Transcribe the data exactly.

#### [Input for this task]
+ + + + + + +

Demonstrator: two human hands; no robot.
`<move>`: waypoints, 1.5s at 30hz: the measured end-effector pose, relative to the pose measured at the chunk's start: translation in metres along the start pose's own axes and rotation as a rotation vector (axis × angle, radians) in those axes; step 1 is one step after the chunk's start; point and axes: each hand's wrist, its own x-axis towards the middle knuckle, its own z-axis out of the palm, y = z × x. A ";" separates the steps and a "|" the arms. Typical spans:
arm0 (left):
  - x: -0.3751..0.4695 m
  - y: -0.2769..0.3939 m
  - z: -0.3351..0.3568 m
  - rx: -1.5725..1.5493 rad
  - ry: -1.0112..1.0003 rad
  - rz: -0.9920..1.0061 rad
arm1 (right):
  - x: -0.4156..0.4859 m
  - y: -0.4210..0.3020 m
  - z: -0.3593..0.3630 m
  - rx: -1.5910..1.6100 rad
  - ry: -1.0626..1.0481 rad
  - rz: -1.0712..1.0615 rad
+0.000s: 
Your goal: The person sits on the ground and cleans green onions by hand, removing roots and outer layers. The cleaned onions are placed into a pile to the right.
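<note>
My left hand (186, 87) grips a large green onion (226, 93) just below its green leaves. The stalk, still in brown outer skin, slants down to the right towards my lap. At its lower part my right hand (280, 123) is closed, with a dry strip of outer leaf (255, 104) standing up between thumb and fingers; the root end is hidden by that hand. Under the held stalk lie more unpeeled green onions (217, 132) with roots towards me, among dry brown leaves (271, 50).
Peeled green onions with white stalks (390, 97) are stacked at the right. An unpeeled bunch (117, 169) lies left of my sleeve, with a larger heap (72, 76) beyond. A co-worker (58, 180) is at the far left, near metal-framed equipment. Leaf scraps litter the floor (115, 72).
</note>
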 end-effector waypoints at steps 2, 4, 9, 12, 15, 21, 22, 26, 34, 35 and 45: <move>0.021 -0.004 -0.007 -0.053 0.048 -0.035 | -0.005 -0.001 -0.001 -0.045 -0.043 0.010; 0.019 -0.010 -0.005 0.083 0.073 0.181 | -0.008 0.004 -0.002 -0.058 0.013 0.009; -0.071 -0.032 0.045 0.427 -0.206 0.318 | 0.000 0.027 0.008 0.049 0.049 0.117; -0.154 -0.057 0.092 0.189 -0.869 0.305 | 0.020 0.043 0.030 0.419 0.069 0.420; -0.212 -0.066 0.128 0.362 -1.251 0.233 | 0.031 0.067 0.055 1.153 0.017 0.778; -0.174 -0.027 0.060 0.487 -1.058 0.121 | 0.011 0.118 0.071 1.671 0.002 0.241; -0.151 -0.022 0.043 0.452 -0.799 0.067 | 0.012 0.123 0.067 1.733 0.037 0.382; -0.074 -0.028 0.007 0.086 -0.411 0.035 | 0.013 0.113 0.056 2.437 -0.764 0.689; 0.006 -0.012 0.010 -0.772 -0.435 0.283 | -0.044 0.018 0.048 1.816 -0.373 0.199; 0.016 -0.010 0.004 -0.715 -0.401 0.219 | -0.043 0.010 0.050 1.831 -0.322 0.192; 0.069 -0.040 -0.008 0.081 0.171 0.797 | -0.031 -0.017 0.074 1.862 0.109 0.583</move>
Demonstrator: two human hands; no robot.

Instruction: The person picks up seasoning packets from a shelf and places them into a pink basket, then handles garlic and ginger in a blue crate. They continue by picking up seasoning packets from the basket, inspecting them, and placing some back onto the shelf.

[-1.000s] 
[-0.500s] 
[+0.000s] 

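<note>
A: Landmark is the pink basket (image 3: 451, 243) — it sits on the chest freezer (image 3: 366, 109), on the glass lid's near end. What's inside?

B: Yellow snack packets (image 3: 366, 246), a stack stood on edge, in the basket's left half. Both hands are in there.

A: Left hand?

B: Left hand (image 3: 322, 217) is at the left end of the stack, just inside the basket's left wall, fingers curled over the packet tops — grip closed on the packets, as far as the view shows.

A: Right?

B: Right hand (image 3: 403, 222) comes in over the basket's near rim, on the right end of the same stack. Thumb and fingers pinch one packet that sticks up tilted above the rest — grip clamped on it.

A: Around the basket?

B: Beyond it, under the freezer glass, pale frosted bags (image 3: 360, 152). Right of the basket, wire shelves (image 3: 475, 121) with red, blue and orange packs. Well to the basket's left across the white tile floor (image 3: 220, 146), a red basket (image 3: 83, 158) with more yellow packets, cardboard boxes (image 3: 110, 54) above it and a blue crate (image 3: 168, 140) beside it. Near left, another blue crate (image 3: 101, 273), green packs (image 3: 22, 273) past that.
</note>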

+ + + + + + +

#### [Answer space]
Demonstrator: two human hands; no robot.
`<move>`: waypoints, 1.5s at 30hz: the measured end-effector pose, relative to the pose measured at the chunk's start: translation in metres along the start pose's own axes and rotation as a rotation vector (axis × angle, radians) in those axes; step 1 is one step after the chunk's start; point and axes: each hand's wrist, its own x-axis towards the middle knuckle, its own z-axis out of the palm, y = z × x. A ";" separates the steps and a "|" the arms. Typical spans:
arm0 (left):
  - x: -0.3751..0.4695 m
  - y: -0.2769..0.3939 m
  - z: -0.3351..0.3568 m
  - rx: -1.5725..1.5493 rad
  - ry: -1.0112..1.0003 rad
  - rz: -0.9920..1.0061 rad
arm1 (right):
  - x: -0.4156..0.4859 m
  - y: -0.4210..0.3020 m
  - z: -0.3593..0.3630 m
  - rx: -1.5910..1.6100 rad
  - ry: -1.0626..1.0481 rad
  - rz: -1.0712..1.0615 rad
+0.000s: 
Your goal: The person sits on the ground and cleans green onions by hand, removing roots and outer layers. The cleaned onions are placed into a pile to the right.
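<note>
My left hand (186, 87) grips a large green onion (226, 93) just below its green leaves. The stalk, still in brown outer skin, slants down to the right towards my lap. At its lower part my right hand (280, 123) is closed, with a dry strip of outer leaf (255, 104) standing up between thumb and fingers; the root end is hidden by that hand. Under the held stalk lie more unpeeled green onions (217, 132) with roots towards me, among dry brown leaves (271, 50).
Peeled green onions with white stalks (390, 97) are stacked at the right. An unpeeled bunch (117, 169) lies left of my sleeve, with a larger heap (72, 76) beyond. A co-worker (58, 180) is at the far left, near metal-framed equipment. Leaf scraps litter the floor (115, 72).
</note>
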 end-effector waypoints at steps 2, 4, 9, 12, 15, 21, 22, 26, 34, 35 and 45: <move>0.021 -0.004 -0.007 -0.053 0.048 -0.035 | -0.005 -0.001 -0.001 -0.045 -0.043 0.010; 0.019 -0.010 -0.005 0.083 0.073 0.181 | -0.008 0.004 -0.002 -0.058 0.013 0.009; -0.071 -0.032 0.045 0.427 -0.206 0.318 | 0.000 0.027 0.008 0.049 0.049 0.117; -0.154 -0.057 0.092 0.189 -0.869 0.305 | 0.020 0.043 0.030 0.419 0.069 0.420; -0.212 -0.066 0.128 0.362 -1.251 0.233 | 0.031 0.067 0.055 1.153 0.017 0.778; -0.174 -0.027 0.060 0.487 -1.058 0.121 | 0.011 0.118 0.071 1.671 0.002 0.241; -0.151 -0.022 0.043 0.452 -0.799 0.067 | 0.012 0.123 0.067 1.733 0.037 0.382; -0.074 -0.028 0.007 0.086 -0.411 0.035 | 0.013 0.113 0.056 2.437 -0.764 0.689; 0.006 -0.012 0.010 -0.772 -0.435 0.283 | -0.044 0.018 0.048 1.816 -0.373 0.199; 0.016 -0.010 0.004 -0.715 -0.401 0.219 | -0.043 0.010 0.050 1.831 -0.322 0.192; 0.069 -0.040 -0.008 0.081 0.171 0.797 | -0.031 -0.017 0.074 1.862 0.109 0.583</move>
Demonstrator: two human hands; no robot.

Instruction: The person picks up seasoning packets from a shelf and places them into a pink basket, then handles garlic and ginger in a blue crate. They continue by picking up seasoning packets from the basket, inspecting them, and placing some back onto the shelf.

[-1.000s] 
[-0.500s] 
[+0.000s] 

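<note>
A: Landmark is the pink basket (image 3: 451, 243) — it sits on the chest freezer (image 3: 366, 109), on the glass lid's near end. What's inside?

B: Yellow snack packets (image 3: 366, 246), a stack stood on edge, in the basket's left half. Both hands are in there.

A: Left hand?

B: Left hand (image 3: 322, 217) is at the left end of the stack, just inside the basket's left wall, fingers curled over the packet tops — grip closed on the packets, as far as the view shows.

A: Right?

B: Right hand (image 3: 403, 222) comes in over the basket's near rim, on the right end of the same stack. Thumb and fingers pinch one packet that sticks up tilted above the rest — grip clamped on it.

A: Around the basket?

B: Beyond it, under the freezer glass, pale frosted bags (image 3: 360, 152). Right of the basket, wire shelves (image 3: 475, 121) with red, blue and orange packs. Well to the basket's left across the white tile floor (image 3: 220, 146), a red basket (image 3: 83, 158) with more yellow packets, cardboard boxes (image 3: 110, 54) above it and a blue crate (image 3: 168, 140) beside it. Near left, another blue crate (image 3: 101, 273), green packs (image 3: 22, 273) past that.
</note>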

The work is done, and the output is complete.